The S.M.A.R.T. attributes are mapped in smartctl.go. Each function has a prometheus.MustNewConstMetric or similar function with the first parameter being the metric name. Find the metric name in metrics.go to see how the exporter displays the information. This may sound technical, but it's crucial for understanding how data flows from smartctl to smartctl_exporter to Prometheus.

If the data looks incorrect, check the Smartmontools Frequently Asked Questions (FAQ). It's likely your question may already have an answer. If you still have questions, open an issue.

Gathering smartctl data

Follow these steps to gather smartctl data for troubleshooting purposes. If you have unique drives/data/edge cases and would like to "donate" the data, open a PR with the redacted JSON files.

  1. Run scripts/collect-smartctl-json.sh to export all drives to a smartctl-data directory (created in the current directory).
  2. Run scripts/redact_fake_json.py to redact sensitive data.
  3. Provide the JSON file for the drive in question.
cd scripts
./collect-smartctl-json.sh
./redact-fake-json.py smartctl-data/*.json

Run smartctl_exporter using JSON data

The smartctl_exporter can be run using local JSON data. The device names are pulled from actual devices in the machine while the data is redirected to the debug directory. Save the JSON data in the debug directory using the actual device names using a 1:1 ratio. If you have 3 devices, sda, sdb and sdc, the smartctl_exporter will expect 3 files: debug/sda.json, debug/sdb.json and debug/sdc.json.

Once the "fake devices" (JSON files) are in place, run the exporter passing the hidden --smartctl.fake-data switch on the command line. The port is specified to prevent conflicts with an existing smartctl_exporter on the default port.

smartctl_exporter --web.listen-address 127.0.0.1:19633 --smartctl.fake-data

FAQ

How do I run smartctl_exporter against a JSON file?

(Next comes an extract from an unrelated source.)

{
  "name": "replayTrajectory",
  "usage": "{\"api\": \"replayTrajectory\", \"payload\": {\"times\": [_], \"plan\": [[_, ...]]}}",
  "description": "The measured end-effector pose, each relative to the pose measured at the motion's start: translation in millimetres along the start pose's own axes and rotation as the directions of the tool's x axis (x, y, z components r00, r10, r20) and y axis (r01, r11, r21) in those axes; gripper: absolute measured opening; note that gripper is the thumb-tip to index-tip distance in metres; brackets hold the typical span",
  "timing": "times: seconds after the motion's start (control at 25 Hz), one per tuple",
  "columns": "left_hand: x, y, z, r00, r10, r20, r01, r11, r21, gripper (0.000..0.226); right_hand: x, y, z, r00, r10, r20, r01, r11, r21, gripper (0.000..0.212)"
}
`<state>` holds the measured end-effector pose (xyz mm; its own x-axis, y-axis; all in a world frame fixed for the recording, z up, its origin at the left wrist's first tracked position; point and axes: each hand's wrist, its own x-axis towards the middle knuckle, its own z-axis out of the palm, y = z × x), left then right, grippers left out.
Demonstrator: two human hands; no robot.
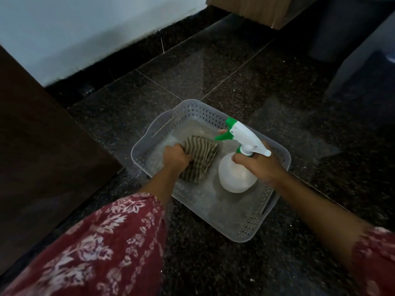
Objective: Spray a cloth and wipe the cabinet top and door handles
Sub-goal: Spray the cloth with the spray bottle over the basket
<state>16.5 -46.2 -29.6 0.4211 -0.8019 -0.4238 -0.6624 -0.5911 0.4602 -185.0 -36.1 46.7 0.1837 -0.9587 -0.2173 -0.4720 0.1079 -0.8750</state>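
Observation:
A clear perforated plastic basket (252,229) sits on the dark granite floor. Inside it lies a folded striped brown cloth (201,157), and my left hand (176,155) is closed on the cloth's left edge. To the right stands a translucent white spray bottle (235,176) with a white and green trigger head (239,133). My right hand (258,162) is wrapped around the bottle's neck, with a fingertip showing beyond the green trigger. Both forearms reach down from red floral sleeves.
A dark brown cabinet side (42,157) rises at the left. A pale wall (85,33) with a black skirting runs across the back. A wooden piece of furniture (256,9) and a dark bin (333,35) stand at the upper right.

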Motion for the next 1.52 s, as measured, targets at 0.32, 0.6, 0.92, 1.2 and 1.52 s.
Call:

If you're helping someone else, request the output of the smartctl command above. Feed this into the smartctl_exporter using the hidden --smartctl.fake-data flag. If a smartctl_exporter is already running, use a different port; in this case, it's 19633. Run collect_fake_json.sh first to collect the JSON files for your devices. Copy the requested JSON file into one of the fake files. After starting the exporter, you can query it to see the data generated.

# Dump the JSON files for your devices into debug/
./collect_fake_json.sh

# copy the test JSON into one of the files in debug/
cp extracted-from-above-sda.json debug/sda.json

# Make sure you have the latest version
go build
# Use a different port in case smartctl_exporter is already running
sudo ./smartctl_exporter --web.listen-address=127.0.0.1:19633 --log.level=debug --smartctl.fake-data

# Use curl with grep
curl --silent 127.0.0.1:19633/metrics | grep -i nvme
# Or xh with ripgrep
xh --body :19633/metrics | rg nvme

Why is root required? Can't I add a user to the "disk" group?

A blogger had the same question and opened a ticket on smartmontools. This is their response. smartctl needs to be run as root.

RFE: add O_RDRW mode for sat/scsi/ata devices

According to function blk_verify_command() from current kernel sources (see block/scsi_ioctl.c), O_RDONLY or O_RDWR make no difference if device was opened as root (or with CAP_SYS_RAWIO).

The SCSI commands listed in function blk_set_cmd_filter_defaults() show that some of the smartctl -d scsi functionality might work with O_RDONLY for non-root users. Some more might work with O_RDWR.

But smartctl -d sat (to access SATA devices) won't work at all because the SCSI commands ATA_12 and ATA_16 (see scsi_proto.h) are always blocked for non-root users.

What about my NVMe drive?

From the smartmontools FAQ: My NVMe drive is not in the smartctl/smartd database

SCSI/SAS and NVMe drives do not provide ATA/SATA-like SMART Attributes. Therefore the drive database does not contain any entries for these drives. This may change in the future as some drives provide similar info via vendor specific commands (see ticket #870).

smartmontools also has a wiki page for NVMe devices.

How do I report upstream to smartmontools?

Check their FAQ: How to create a bug report.